■ About this exercise
Restate, exactly as written, the entries below from the line that holds "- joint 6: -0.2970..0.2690" through the line that holds "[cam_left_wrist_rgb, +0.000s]". Pictures are not part of the copy.

■ Input for this task
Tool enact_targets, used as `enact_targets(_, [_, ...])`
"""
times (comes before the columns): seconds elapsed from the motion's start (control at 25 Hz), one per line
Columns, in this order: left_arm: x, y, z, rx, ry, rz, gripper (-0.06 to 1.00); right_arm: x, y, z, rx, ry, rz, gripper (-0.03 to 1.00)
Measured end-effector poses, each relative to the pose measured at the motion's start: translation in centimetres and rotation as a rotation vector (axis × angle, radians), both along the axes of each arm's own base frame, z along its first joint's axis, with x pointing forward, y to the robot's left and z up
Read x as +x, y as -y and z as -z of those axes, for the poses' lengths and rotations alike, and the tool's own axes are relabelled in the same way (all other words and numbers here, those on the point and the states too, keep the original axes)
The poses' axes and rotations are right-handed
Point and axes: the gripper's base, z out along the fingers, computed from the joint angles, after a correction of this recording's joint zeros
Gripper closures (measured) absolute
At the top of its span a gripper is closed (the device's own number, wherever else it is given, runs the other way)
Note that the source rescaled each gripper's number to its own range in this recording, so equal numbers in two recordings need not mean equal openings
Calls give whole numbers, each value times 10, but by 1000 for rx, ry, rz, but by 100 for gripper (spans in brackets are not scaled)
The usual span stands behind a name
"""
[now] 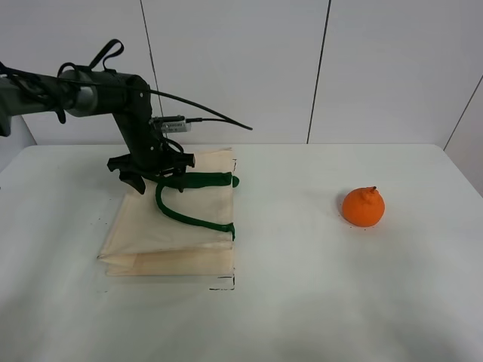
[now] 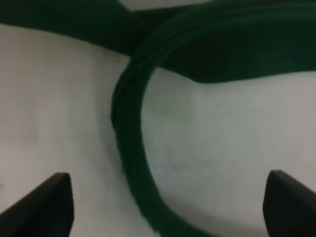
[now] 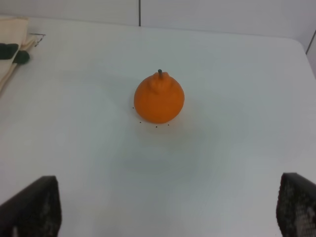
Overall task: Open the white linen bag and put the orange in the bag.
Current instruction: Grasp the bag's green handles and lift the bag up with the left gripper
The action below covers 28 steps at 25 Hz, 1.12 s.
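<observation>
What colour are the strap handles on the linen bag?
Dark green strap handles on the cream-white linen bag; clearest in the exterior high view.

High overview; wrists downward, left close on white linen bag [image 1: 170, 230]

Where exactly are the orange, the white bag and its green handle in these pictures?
orange [image 1: 363, 207]: high camera view, middle of the fruit.
white linen bag [image 1: 166, 241]: high camera view, bare cloth below the handles.
green handle [image 2: 131, 148]: left wrist view, curved stretch of the strap.
</observation>
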Motion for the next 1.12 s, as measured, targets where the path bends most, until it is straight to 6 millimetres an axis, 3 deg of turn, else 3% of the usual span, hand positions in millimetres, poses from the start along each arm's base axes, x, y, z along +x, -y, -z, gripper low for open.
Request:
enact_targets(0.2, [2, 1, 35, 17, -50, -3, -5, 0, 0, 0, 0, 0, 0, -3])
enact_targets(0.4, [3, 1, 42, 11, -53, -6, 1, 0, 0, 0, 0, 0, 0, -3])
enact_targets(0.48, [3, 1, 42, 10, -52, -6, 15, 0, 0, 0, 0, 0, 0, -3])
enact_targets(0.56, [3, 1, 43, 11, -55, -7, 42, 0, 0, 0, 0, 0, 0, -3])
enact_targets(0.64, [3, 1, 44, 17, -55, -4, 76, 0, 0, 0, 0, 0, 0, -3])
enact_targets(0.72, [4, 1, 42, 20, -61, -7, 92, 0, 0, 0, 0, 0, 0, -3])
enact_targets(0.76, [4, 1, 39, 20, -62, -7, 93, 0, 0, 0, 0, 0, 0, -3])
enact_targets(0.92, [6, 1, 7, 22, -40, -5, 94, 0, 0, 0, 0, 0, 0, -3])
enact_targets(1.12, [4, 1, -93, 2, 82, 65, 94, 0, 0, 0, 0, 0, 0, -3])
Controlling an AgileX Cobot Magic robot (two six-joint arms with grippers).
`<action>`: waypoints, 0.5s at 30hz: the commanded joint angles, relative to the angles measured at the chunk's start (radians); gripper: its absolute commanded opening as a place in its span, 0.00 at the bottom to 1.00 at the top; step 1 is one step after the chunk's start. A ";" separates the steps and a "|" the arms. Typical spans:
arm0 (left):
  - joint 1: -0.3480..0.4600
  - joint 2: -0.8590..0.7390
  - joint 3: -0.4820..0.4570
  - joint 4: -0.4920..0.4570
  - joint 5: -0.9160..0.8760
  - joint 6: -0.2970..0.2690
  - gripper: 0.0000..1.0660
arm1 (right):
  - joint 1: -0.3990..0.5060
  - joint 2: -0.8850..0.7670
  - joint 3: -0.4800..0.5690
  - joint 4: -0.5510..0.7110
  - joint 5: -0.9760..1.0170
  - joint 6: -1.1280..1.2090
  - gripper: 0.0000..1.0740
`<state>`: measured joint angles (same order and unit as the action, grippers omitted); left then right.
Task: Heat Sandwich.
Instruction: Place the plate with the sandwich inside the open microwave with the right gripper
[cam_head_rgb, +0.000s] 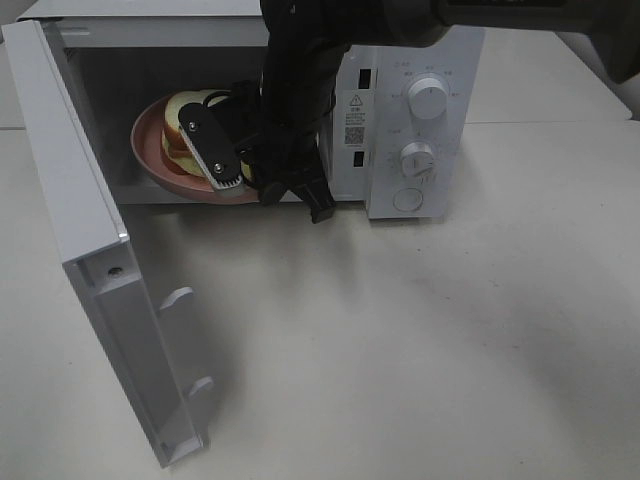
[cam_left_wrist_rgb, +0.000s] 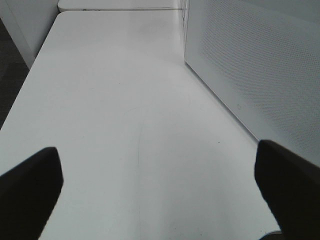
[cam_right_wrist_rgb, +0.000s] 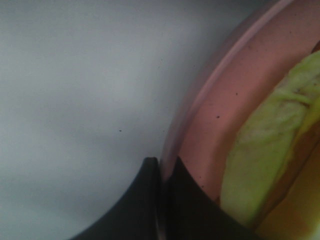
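Tightly pressed together, the two black fingers of the right gripper (cam_right_wrist_rgb: 161, 167) pinch the raised rim of the round pink plate (cam_right_wrist_rgb: 225, 100): one finger lies outside the rim, the other inside on the pink surface. Just beside the inner finger, on the plate, lies the small flat layered sandwich (cam_right_wrist_rgb: 270, 145), its pale yellow-green layer on top and an orange-brown layer showing under it.

From the high camera, the black right arm (cam_head_rgb: 300, 70) reaches down into the mouth of the boxy white microwave oven (cam_head_rgb: 400, 40). The plate (cam_head_rgb: 150, 150) is inside the cavity with the sandwich (cam_head_rgb: 185, 112) on it, its near edge close to the opening; whether the plate rests on the cavity floor I cannot tell. The white microwave door (cam_head_rgb: 80, 200) stands swung wide open to the left, and two round white knobs (cam_head_rgb: 428, 98) sit on the panel to the right.

The left gripper (cam_left_wrist_rgb: 160, 195) has its dark fingers (cam_left_wrist_rgb: 30, 185) spread wide apart with nothing between them, above the plain white tabletop (cam_left_wrist_rgb: 125, 100), near a white panel with a fine dotted pattern (cam_left_wrist_rgb: 260, 75)
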<state>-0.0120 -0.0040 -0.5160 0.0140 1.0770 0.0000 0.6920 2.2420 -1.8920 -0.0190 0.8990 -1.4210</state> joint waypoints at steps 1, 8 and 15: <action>0.002 -0.019 0.000 0.002 -0.010 0.000 0.94 | -0.006 0.014 -0.041 -0.008 -0.006 0.025 0.00; 0.002 -0.019 0.000 0.002 -0.010 0.000 0.94 | -0.028 0.074 -0.137 -0.027 0.013 0.070 0.00; 0.002 -0.019 0.000 0.002 -0.010 0.000 0.94 | -0.047 0.114 -0.201 -0.035 0.008 0.074 0.00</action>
<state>-0.0120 -0.0040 -0.5160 0.0140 1.0770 0.0000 0.6500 2.3600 -2.0790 -0.0500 0.9270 -1.3540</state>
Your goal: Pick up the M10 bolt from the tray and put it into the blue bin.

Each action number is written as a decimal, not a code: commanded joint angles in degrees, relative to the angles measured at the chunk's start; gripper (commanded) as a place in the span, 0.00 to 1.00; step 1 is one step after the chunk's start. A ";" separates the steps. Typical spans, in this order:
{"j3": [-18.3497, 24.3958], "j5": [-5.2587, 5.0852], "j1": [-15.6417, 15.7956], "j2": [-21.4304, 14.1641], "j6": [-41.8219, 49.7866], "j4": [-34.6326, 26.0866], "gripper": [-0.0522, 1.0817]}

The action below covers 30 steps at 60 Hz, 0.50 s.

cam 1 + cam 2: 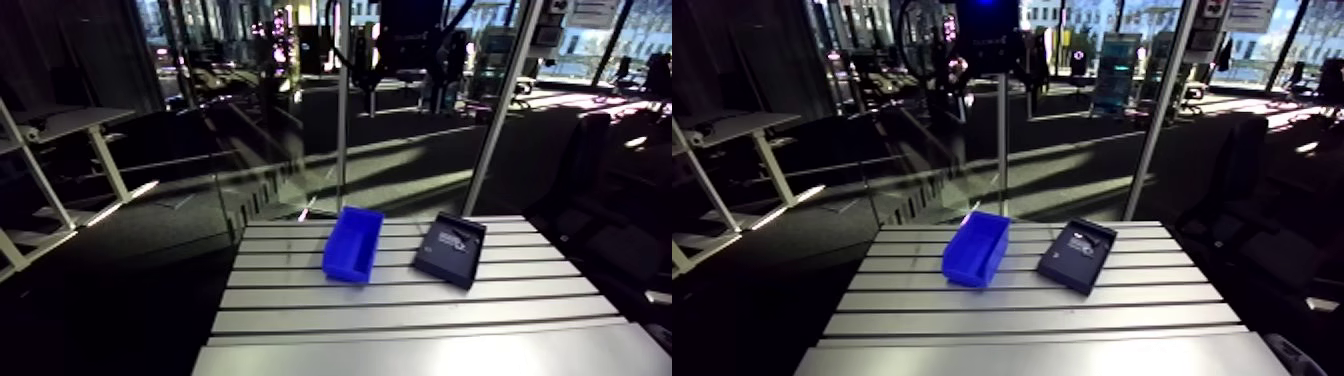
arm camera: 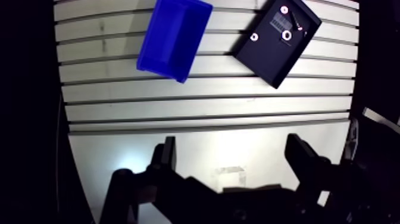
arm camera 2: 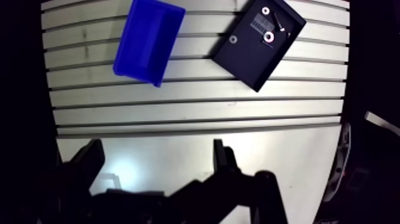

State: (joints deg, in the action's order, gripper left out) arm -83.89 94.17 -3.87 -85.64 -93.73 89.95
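In the wrist view a black tray [image 2: 271, 62] lies askew on the slotted table, far ahead of my gripper [image 2: 233, 156]. It holds a white label, three small pale rings and a thin pale piece that looks like the bolt [image 2: 296, 23], too small to make out. The blue bin [image 2: 174, 37] stands beside the tray, apart from it, and looks empty. My gripper hangs high above the near part of the table, fingers wide open with nothing between them. The arm view shows the bin [image 1: 352, 243] and tray [image 1: 450, 250] side by side at the table's far end.
The slotted aluminium table [image 2: 208, 101] stretches between my gripper and the two containers. Upright metal posts [image 1: 342, 110] stand behind the table's far edge. The table's side edges drop into darkness.
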 commanded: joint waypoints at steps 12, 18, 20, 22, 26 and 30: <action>1.50 -0.53 -2.90 -0.44 1.41 -2.72 0.05; 1.41 -0.45 -2.89 -0.44 1.41 -2.72 0.05; 1.41 -0.52 -2.90 -0.44 1.41 -2.72 0.05; 1.41 -0.45 -2.90 -0.44 1.41 -2.72 0.05; 1.41 -0.44 -2.90 -0.44 1.41 -2.72 0.05; 1.50 -0.45 -2.90 -0.44 1.41 -2.65 0.05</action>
State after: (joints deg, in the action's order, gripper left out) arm -82.51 93.70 -6.66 -86.05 -92.38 87.33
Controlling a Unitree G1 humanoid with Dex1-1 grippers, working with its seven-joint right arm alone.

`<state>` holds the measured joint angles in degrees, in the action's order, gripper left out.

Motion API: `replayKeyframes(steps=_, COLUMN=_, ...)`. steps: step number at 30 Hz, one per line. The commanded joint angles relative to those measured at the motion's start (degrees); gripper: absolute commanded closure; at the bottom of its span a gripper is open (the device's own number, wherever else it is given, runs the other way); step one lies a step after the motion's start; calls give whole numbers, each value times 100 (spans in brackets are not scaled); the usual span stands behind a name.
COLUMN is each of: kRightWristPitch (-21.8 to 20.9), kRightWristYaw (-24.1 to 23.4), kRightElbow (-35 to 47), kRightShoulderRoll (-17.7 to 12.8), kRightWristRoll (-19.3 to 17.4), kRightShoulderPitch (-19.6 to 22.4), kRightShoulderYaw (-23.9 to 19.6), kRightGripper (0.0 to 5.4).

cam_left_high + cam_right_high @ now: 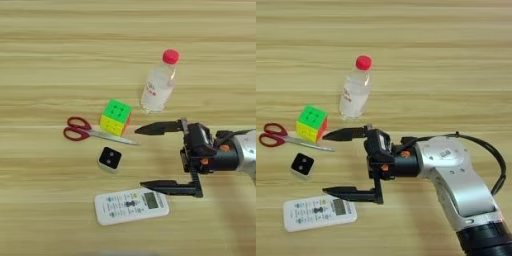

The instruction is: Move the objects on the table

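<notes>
My right gripper (pixel 139 158) hangs open over the table (pixel 50 50), its two black fingers pointing left and spread wide. The upper finger (pixel 157 128) ends just right of the colourful puzzle cube (pixel 115 117). The lower finger (pixel 167 187) lies just above the white remote (pixel 131 205). A clear red-capped bottle (pixel 160 82) stands upright behind the gripper. Red-handled scissors (pixel 85 131) lie left of the cube, their blade reaching under it. The small black square device (pixel 110 159) sits left of the gap between the fingers. Nothing is held.
The silver forearm (pixel 456 175) comes in from the bottom right and covers that part of the wood. The remote (pixel 318 212) lies close to the front edge of the picture.
</notes>
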<state>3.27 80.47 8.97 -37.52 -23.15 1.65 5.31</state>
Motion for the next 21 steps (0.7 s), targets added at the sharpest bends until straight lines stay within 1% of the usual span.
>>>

■ Finished exercise
  - joint 6: -0.2970..0.2690
  - gripper: 0.0000..1.0660
arm1 (right):
  - joint 1: -0.3990..0.5060
  - joint 2: -0.8850..0.7670
  - joint 3: -0.4800..0.5690
  - joint 4: -0.5510..0.7110
  - joint 5: -0.9760..1.0170
  - joint 6: -1.1280..1.2090
  - gripper: 0.0000..1.0740
`<state>`: measured joint angles (same order and unit as the action, grippers omitted); left then right.
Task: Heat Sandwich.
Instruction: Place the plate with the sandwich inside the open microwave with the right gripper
[cam_head_rgb, +0.000s] 
[cam_left_wrist_rgb, +0.000s] 

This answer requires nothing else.